Danny you get the pair of those beaver into your cab," if they can climb that high", and you may have an over load problem. sick
Posted By: PAlltheway

Re: Giant Beaver - 10/14/21 05:24 PM

Thank you, Keith. And I thought I had secretly watched all the weird videos on YT. See something new every day.
We have a Wynona here, she lives up the valley. I always wondered if she too had a big brown furry animal ya know c’mon man, the thing. Guess I’ll have to go look
Posted By: James

Re: Giant Beaver - 10/14/21 06:52 PM

I wrote a science fiction story about trapping giant beavers, which was first published in The Magazine of Fantasy & Science Fiction.

A few here may remember it, since I sold copies here as a fund-raiser for the Trapperman Defense Fund.
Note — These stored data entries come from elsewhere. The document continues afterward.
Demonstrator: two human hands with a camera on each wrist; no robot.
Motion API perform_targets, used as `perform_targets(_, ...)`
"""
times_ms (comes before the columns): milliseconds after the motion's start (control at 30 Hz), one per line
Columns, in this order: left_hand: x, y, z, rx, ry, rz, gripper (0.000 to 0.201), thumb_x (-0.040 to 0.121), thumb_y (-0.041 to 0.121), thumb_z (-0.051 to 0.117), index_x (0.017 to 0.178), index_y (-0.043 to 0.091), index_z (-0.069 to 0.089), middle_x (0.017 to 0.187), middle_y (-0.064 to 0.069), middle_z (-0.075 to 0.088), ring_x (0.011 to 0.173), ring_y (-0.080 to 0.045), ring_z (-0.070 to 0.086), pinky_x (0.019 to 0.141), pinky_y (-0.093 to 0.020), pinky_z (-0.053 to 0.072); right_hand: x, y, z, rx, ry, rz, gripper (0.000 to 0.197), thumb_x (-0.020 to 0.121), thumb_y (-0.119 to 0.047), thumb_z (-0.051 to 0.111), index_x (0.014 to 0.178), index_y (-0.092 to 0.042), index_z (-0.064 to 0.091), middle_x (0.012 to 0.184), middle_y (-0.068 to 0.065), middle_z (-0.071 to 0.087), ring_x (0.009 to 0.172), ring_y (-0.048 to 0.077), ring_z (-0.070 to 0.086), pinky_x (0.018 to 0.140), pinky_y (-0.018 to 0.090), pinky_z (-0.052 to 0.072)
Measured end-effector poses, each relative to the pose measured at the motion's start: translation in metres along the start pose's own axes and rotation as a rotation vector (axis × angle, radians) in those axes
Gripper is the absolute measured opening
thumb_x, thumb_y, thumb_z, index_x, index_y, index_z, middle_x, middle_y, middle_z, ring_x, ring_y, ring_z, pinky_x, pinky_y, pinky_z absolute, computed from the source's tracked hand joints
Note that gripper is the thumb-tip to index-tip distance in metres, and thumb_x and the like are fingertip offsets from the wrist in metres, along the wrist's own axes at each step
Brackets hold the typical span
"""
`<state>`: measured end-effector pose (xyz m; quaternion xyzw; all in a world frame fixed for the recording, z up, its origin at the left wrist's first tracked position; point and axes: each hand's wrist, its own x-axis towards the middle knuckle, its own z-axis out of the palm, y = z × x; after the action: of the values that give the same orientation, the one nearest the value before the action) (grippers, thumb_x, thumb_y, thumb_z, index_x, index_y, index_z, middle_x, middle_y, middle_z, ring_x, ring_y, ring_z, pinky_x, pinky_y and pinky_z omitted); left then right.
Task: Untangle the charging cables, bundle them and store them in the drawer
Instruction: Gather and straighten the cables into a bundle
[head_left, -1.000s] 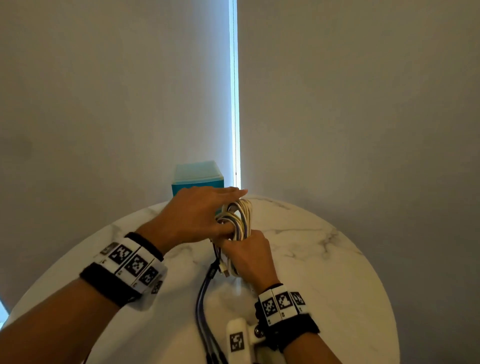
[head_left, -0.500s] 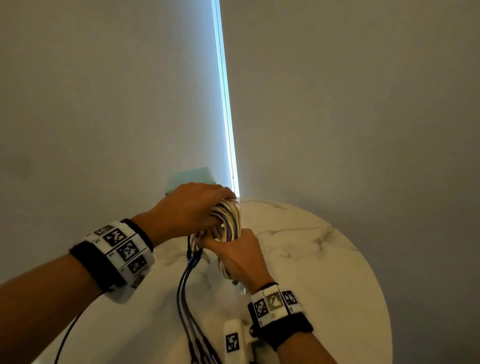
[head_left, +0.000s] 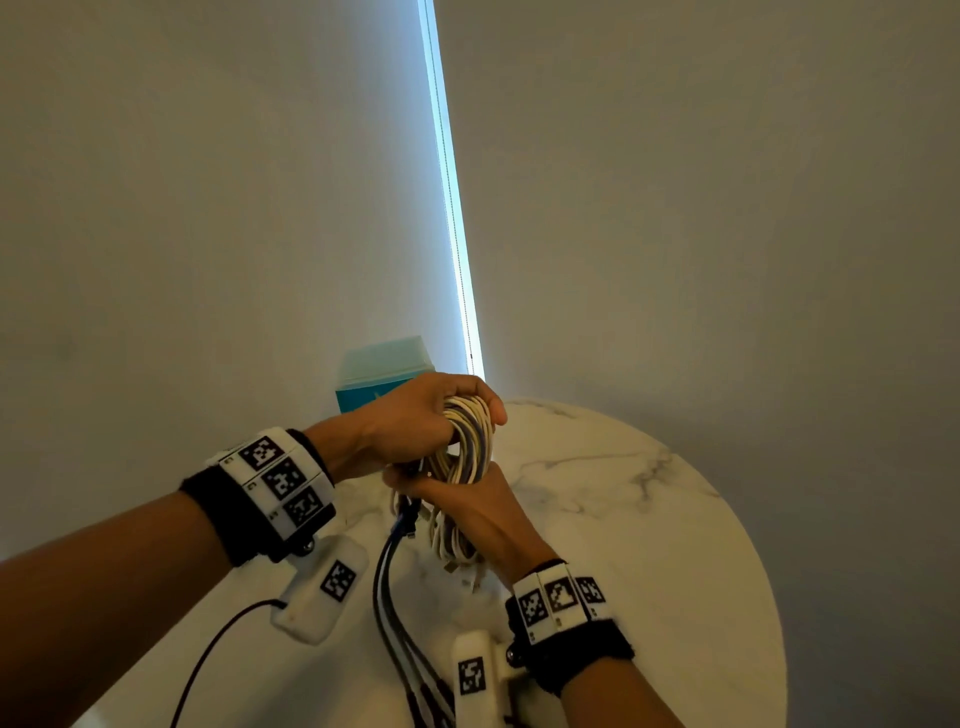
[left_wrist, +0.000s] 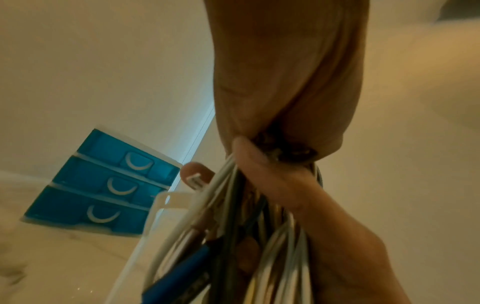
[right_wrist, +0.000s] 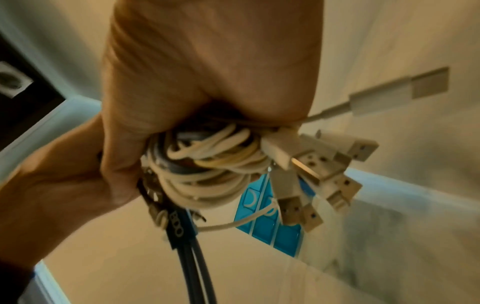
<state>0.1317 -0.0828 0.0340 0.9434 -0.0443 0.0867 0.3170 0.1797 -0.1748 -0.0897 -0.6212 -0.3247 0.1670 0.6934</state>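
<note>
A: Why is the coil of charging cables (head_left: 470, 441) held above the bench (head_left: 649, 525), just in front of the drawer unit (head_left: 382, 371)?

B: It is judged that the loops are being kept from springing apart. The top of the coil is wrapped by the fingers of the left hand (head_left: 415, 418); lower down it is clenched by the right hand (head_left: 467, 512), its fingers curled tight.

A: And the dark cables (head_left: 387, 597)?

B: They are left trailing away from the drawer unit, seemingly not yet wound in. All three drawers are seen closed.
</note>
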Motion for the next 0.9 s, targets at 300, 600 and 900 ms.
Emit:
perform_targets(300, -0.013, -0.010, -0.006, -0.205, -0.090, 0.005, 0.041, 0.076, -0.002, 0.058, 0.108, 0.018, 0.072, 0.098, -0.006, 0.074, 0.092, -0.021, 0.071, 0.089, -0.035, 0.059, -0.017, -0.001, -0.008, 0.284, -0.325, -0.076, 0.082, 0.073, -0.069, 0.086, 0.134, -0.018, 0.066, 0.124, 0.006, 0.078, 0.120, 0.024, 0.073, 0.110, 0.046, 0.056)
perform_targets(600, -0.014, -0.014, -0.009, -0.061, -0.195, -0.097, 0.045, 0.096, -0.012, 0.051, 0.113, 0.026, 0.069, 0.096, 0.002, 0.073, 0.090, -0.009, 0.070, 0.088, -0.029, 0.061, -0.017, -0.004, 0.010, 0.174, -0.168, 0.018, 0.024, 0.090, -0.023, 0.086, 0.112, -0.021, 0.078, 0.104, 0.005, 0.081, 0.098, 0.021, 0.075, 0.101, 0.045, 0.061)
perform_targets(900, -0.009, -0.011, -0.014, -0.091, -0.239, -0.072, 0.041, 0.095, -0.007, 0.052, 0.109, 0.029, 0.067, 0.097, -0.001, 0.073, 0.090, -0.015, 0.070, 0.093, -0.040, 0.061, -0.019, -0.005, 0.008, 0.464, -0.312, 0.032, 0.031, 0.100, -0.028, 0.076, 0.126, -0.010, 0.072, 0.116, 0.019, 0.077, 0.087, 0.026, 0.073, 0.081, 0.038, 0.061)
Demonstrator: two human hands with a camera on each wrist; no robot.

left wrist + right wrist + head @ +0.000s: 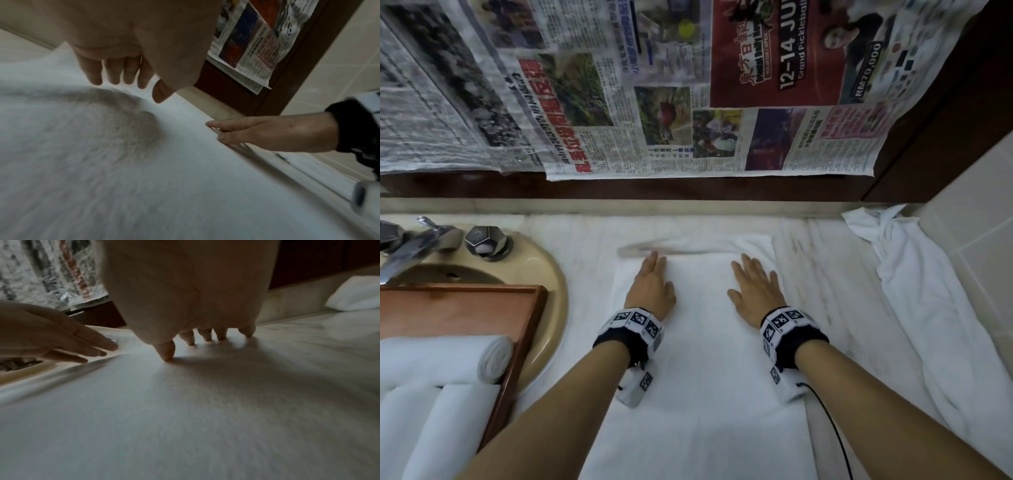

Take it from me, giant beavers are fun to trap!

Jim
Posted By: muskrat411

Re: Giant Beaver - 10/14/21 07:37 PM

Giant beaver existed at the end of the last ice age as the glaciers retreated from Minnesota. So it would be much colder and drier. They probably eat the same thing beaver eat today just more of it as the glacial till was extremely productive.
Posted By: Ryan McLeod

Re: Giant Beaver - 10/14/21 08:23 PM

[Linked Image]

They train easily according to 411
Posted By: Turtledale

Re: Giant Beaver - 10/14/21 08:45 PM

Originally Posted by Ryan McLeod
[Linked Image]

They train easily according to 411

Trimming his fingernails
Posted By: Mark K

Re: Giant Beaver - 10/14/21 08:55 PM

The giant beaver was much bigger than the modern beaver. The average beaver skull today will fit in the mouth of the skull of a giant beaver. They ate much of the same stuff that the muskrats eat today. They could not cut trees like modern beaver can. They also had a rounder tail, much like a muskrat. They went extinct because of food changes and loss of habitat as the environment changed. Their fossils are not exceedingly rare, but they are not common by any means.

I have a rep giant beaver skull and it is huge. If you want to see the real thing, you can go to the Science Museum of Minnesota where they have the entire skeleton of one.
Posted By: muskrat411

Re: Giant Beaver - 10/14/21 09:21 PM

Mark K you killed my joke about my giant beaver cutting wood for me. But that was some good information you provided.
Posted By: muskrat411

Re: Giant Beaver - 10/14/21 09:24 PM

The Berringia Museum in Whitehorse have there statue of giant beaver wrong then. Im fairly sure there beaver has a flat tail and you can see the giant tree cutting choppers. I better send them an e-mail of complaint.
Posted By: Mark K

Re: Giant Beaver - 10/17/21 04:02 AM

Here is the skull of a modern beaver. Notice how short the top teeth are.

[Linked Image]

Here is a muskrat. It has longer upper teeth and does not chew trees down.

[Linked Image]

Now here is the skull of the extinct giant beaver. It has the longer upper teeth like the rat does. Not suited for cutting trees down or apart.

[Linked Image]

Every giant beaver skull I have ever seen has the same long upper teeth.
Posted By: Trap Setter

Re: Giant Beaver - 10/17/21 10:43 AM

Good observation. The molars look more like a muskrat too at least in the pictures you posted.
Posted By: Osky

Re: Giant Beaver - 10/17/21 11:29 AM

Either way, gonna need a bigger Connibear.